The words “or within eight (8) weeks from the date of the Option to Purchase, whichever is the later? were added by the respondents. We assume that approval for this variation had been obtained from the Controller of Housing pursuant to r 12 (3) of the Rules, as there was no challenge or dispute on the validity of cl 3 (1) (a) of the agreement.

4 As Loh had paid the booking fee of 5% at the time of the grant of the option, the balance of the 15% amounting to $143,850 was payable, at the latest, on 22 May 1996. However, he failed to pay the amount on that day. Soon thereafter, the notice for payment of the second instalment of 10% of the purchase price,ie $95,900, was given and that payment became due on 3 July 1996. On 28 June 1996, Loh tendered a cheque for $239,750 in payment of the balance of the first instalment and also the second instalment. However, the cheque was dishonoured and was returned marked “Refer to Drawer? on 3 July 1996. Thereafter, Loh did not make, or attempt to make, any payment, and no further payment was made.

Termination of the agreement

5 In the event, the respondents proceeded to exercise their rights under cl 5 of the agreement.
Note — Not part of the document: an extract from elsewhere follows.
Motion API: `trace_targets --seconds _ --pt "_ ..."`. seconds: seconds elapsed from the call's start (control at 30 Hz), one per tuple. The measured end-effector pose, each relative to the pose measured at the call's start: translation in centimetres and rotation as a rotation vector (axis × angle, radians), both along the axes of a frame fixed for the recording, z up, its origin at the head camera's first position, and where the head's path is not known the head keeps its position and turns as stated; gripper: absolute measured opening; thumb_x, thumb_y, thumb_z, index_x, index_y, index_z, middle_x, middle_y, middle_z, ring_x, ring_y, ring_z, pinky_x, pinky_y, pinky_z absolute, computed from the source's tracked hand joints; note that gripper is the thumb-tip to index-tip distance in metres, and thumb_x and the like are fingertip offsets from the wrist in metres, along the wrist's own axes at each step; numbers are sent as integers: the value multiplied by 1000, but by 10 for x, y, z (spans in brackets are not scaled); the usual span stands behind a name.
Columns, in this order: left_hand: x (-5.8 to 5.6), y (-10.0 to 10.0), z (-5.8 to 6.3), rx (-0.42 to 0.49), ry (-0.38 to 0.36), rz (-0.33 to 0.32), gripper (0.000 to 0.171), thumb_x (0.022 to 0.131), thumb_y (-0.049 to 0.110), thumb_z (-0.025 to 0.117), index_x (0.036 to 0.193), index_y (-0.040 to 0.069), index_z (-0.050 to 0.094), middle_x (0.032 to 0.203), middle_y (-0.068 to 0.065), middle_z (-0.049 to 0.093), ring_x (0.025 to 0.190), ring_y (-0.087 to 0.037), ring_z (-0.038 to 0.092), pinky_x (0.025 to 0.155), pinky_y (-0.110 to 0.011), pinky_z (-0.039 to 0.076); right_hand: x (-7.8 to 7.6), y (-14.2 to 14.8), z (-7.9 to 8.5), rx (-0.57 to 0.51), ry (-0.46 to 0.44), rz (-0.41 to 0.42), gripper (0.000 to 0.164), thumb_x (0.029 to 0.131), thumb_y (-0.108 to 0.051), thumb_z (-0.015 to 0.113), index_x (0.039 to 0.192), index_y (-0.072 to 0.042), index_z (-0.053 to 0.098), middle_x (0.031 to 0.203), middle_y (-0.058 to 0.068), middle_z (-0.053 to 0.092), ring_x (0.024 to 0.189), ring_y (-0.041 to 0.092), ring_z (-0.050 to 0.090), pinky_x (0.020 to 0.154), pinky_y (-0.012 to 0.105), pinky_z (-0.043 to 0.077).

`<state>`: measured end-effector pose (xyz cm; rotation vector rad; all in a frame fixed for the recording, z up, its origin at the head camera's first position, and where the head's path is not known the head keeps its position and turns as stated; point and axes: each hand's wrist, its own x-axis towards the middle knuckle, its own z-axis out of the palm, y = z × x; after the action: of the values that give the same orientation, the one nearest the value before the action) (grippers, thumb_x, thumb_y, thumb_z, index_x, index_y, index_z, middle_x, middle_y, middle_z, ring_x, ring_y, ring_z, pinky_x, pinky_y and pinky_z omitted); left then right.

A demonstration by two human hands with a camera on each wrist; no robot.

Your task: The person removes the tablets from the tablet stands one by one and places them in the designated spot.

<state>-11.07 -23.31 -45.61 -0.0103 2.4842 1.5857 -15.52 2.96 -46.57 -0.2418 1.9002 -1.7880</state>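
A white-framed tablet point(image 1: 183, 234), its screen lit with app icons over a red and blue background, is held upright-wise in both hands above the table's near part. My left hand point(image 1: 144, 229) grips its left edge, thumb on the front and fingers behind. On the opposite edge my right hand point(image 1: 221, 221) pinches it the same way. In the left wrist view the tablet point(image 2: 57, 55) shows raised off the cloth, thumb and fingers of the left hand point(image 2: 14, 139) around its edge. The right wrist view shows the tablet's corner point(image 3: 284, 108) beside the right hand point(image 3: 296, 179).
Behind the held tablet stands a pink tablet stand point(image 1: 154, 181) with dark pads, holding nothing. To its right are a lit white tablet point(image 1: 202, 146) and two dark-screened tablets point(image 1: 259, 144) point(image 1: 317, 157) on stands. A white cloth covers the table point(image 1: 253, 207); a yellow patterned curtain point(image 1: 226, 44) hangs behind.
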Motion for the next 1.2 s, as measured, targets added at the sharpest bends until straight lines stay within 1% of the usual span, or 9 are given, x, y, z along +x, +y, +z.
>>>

It is convenient at this stage to set out that clause in full, which reads as follows:

  1. 5 (1) If any of the instalments referred to in clause 3 remains unpaid by the Purchaser at the expiration of the relevant period for payment referred to in that clause, interest on any such unpaid instalment or instalments shall commence to run from the day following the expiration of such period and shall be payable by the Purchaser until —

    1. (a) such time as the unpaid instalment is paid; or

    2. (b) the expiration of the notice to repudiate this agreement is given by the Vendor pursuant to paragraph (3),

whichever is the earlier.

  1. (2) The interest payable under paragraph (1) of this clause shall be calculated from day to day at the rate of two (2) per cent above the average of the prevailing prime rates of the four major local banks (ie DBS, OCBC, OUB and UOB) rounded downwards to the nearest one-eighth of one (1) per cent.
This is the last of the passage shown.